Das Nervensystem der Dekarbonisierung
Die Strompreise in der Schweiz steigen weiter und Fakt ist, dass die Elektrifizierung unseres Systems die Anforderungen an die Stromnetze markant erhöht. Demzufolge steht ein umfassender Aus- und Umbau an. Welche Anlagechancen dies bietet, lesen Sie im Beitrag von Anlagespezialist Jens Schweizer.
Text: Jens Schweizer
Haben Sie es bereits erfahren oder verdrängen Sie es bewusst? Die Strompreise in der Schweiz steigen weiter. Anfang September 2023 publizierte die Eidgenössische Elektrizitätskommission (ELCom) die von den über 600 Schweizer Stromversorgern gemeldeten Preise für die Grundversorgung 2024. Auch wenn man sich schon an die allgegenwärtige Inflation und Gierflation gewöhnt hat, fühlt das sich wie ein Griff an den (solarbetriebenen) Elektroweidezaun an.
Im Mittel steigen die Preise um 18 Prozent, mit grossen regionalen Unterschieden. Ein Vierpersonenhaushalt im Kanton Zürich zahlt pro Kilowattstunde Strom sogar über 40% mehr als heute, was einem Anstieg von über 76 Prozent seit Beginn der Turbulenzen am Strommarkt im Jahr 2021 entspricht.
Die Gründe für den anhaltenden Preisanstieg sind vielfältig. In der Schweiz schlagen neben der prophylaktischen Finanzierung einer Winterreserve die strukturell gestiegenen Marktpreise 2024 voll auf den Energietarif durch. Im Kern sind dies aber nur Begleiterscheinungen einer tiefergreifenden Veränderung: der Elektrifizierung unseres Systems. Im Zuge der Dekarbonisierung steigt die Nachfrage nach elektrischer Energie stark. Laut Schätzungen der Internationalen Energieagentur (IEA) wird der weltweite Stromverbrauch zwischen 2021 und 2030 um ganze 25 Prozent klettern.
Gleichzeitig steht die Bedienung dieser Nachfrage durch erneuerbare Quellen vor grossen Herausforderungen.

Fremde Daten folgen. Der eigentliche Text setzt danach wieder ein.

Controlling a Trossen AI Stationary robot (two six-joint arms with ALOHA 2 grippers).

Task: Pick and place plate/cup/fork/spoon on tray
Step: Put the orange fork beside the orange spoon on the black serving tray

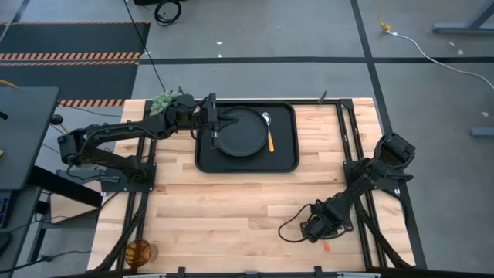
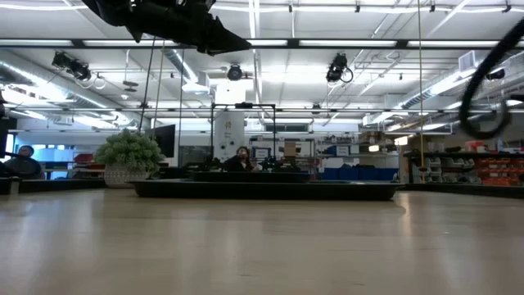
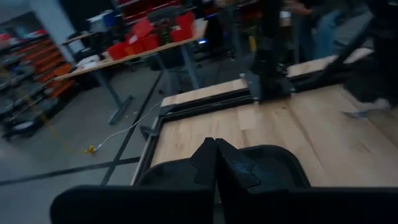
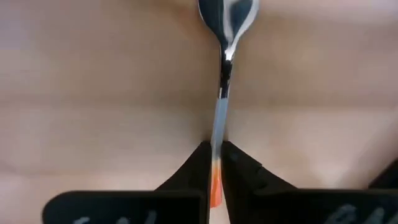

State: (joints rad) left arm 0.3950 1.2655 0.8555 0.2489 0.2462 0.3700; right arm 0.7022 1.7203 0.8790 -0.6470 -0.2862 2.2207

Die aktuellen Diskussionen in der Schweiz stehen hier stellvertretend für eine gesellschaftliche Findungsphase. Hier wird sich aber bezüglich Klimaschutz und erzwungenermassen auch aus Gründen der Versorgungssicherheit in den nächsten Jahren nicht nur in der Schweiz viel bewegen.
Anforderungen an Stromverteilung steigen markant
Mit dem Wachstum sowohl des Stromkonsums als auch des Anteils der erneuerbaren Energien an der Stromerzeugung nehmen die zeitlichen und regionalen Asymmetrien zwischen Produktion und Konsum zu. Der Wind weht nicht unbedingt dann, wenn die Waschmaschine läuft. Mehr Strom wird zunehmend dezentral und zu unterschiedlichen Zeiten produziert und verbraucht werden. Neben dem Aufbau von Speicherkapazitäten kommt dem Stromnetz eine entscheidende Bedeutung zu, denn die Anforderungen an die Stromverteilung steigen markant. Ein umfassender Aus- und Umbau steht an. Die IEA rechnet mit global notwendigen Investitionen von mindestens CHF 600 Mrd. pro Jahr für die nächsten Dekaden.
Stromversorgung als Nervensystem der Dekarbonisierung
Mit «Super Grids» wird eine regionale Erweiterung bestehender Netzwerke angestrebt, um eine möglichst breite Ausdehnung über Klima- und Zeitzonen zu erreichen. Entstehende Produktionsanlagen in Nordafrika könnten so das europäische Netz stabilisieren. «Smart Grids» hingegen helfen, Erzeugung, Speicherung und Verbrauch besser aufeinander abzustimmen, indem sie die Nachfrage in Abhängigkeit des Angebots steuern. Das intelligente Stromnetz informiert ein zur Aufladung verbundenes Elektroauto über die Verfügbarkeit von Strom und nutzt Wetterprognosen, um diese abzuschätzen. Eine leistungsfähige Stromversorgung ist das Nervensystem der Dekarbonisierung.
Stromversorger im Mittelpunkt
Stromversorgern kommt in diesem Umfeld eine immer zentralere Bedeutung zu. Vom signifikanten Aus- und Umbau der Netzinfrastruktur könnten auch Zulieferer profitieren. Die erforderlichen Investitionen und die jeweils holprige politische Findungsphase sind eine Herausforderung für den Sektor, eröffnen aber auch Anlagechancen. Stromversorger werden dem Sektor «Utilities» zugeordnet, der wenig vom Wirtschaftsgang abhängt, was im aktuellen Umfeld von Vorteil sein dürfte. Steht Ihr Portfolio schon unter Strom?